Hate crimes remain an underreported and underanalyzed facet of American life. As members of minority communities personally affected by the climate of targeted violence, the team designed this database to shed light on these disparities — not as raw statistics, but as a structured, reusable tool. By documenting incidents with granular detail (who reported it, where it happened, what kind of crime it was), the database helps uncover systemic patterns that individual headlines cannot convey on their own.


Database Schema

The physical database consists of seven tables with no one-to-one relationships — all are either one-to-many or many-to-many — minimizing redundancy and maximizing flexibility for future inserts and updates.

Core Tables

article — Central table of the database. Stores all article-level metadata.

Column Type Constraints
Article_id INT PRIMARY KEY, AUTO_INCREMENT
Article_date DATETIME NOT NULL
Article_title VARCHAR(300) NOT NULL
Article_url_prefix VARCHAR(300)
Article_url_suffix VARCHAR(300)
Location_id INT NOT NULL, FK → location
Organization_id INT NOT NULL, FK → organization

The URL was deliberately split into prefix and suffix components to avoid redundancy across articles sharing the same domain origin (e.g., multiple articles from https://www.wsws.org).

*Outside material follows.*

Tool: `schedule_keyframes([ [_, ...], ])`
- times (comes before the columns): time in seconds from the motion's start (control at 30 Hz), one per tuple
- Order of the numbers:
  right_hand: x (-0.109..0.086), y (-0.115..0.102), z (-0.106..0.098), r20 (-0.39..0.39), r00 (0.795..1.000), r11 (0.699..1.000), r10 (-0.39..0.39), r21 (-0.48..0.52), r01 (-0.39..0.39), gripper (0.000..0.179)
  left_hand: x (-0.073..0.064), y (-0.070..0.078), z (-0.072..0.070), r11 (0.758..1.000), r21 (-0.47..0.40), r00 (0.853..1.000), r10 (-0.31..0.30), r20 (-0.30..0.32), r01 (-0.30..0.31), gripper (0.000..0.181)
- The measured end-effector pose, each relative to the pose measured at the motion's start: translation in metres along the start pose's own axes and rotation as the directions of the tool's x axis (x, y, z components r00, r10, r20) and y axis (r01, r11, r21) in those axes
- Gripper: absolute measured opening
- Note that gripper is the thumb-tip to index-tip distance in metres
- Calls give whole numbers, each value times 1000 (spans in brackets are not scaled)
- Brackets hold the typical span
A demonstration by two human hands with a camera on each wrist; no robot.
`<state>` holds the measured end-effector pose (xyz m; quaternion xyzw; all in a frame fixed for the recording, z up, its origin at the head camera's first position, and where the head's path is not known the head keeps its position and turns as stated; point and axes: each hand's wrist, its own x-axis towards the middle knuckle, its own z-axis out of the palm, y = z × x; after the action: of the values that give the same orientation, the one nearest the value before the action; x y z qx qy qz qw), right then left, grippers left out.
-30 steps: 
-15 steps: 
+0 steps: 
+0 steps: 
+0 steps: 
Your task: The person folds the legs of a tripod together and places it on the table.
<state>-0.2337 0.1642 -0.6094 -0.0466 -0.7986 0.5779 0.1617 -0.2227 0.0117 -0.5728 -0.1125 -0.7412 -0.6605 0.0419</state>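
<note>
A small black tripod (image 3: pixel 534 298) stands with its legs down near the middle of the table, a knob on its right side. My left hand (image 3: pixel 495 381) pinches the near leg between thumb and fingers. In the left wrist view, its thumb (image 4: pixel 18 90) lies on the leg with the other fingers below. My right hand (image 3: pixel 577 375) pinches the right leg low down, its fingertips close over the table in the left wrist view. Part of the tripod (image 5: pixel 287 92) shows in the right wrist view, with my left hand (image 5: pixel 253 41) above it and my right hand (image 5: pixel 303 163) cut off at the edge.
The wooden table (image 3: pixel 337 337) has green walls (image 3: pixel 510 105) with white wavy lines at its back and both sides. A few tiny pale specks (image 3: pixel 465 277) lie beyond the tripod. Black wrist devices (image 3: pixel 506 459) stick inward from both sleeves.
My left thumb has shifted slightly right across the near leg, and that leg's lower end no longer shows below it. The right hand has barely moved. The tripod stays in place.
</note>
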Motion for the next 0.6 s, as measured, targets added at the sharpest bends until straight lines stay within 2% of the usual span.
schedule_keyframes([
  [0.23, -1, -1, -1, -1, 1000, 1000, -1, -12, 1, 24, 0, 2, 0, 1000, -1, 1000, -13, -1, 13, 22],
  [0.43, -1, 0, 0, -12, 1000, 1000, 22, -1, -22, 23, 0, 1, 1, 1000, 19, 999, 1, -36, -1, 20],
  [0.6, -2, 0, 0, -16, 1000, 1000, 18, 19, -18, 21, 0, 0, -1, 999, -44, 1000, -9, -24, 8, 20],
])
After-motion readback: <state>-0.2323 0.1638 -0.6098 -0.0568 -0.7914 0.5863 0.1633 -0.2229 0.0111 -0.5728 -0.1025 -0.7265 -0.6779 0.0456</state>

location — Stores city/state combinations. Decoupled from article to enable location-level aggregation queries.

Column Type Constraints
Location_id INT PRIMARY KEY, NOT NULL
City VARCHAR(45) NOT NULL
State VARCHAR(45) NOT NULL

Sample locations span 35 cities including New York (NY), Washington (DC), Wichita (KS), Denver (CO), Seattle (WA), Baltimore (MD), and San Diego (CA).


organization — Stores the names of the 45 news outlets that published the articles.

Column Type Constraints
Organization_id INT PRIMARY KEY, NOT NULL
Organization_name VARCHAR(45) NOT NULL

Organizations include BuzzFeed News, The Washington Post, Baltimore Sun, Wichita Eagle, San Diego Gay & Lesbian News, India New England, KCUR, World Socialist Web Site, and many others — spanning national, regional, and community-specific outlets.


keyword — Stores individual keywords extracted from article content, supporting full-text pattern analysis.

Column Type Constraints
Keyword_id INT PRIMARY KEY
Keyword VARCHAR(75)

The keyword vocabulary spans 400 terms including crime types (stabbing, murder, attack, threats, vandalism), identity/group markers (jewish, islamic, sikh, black, asian), locations (manhattan, baltimore, colorado), and political/media figures (trump, spicer, blasio).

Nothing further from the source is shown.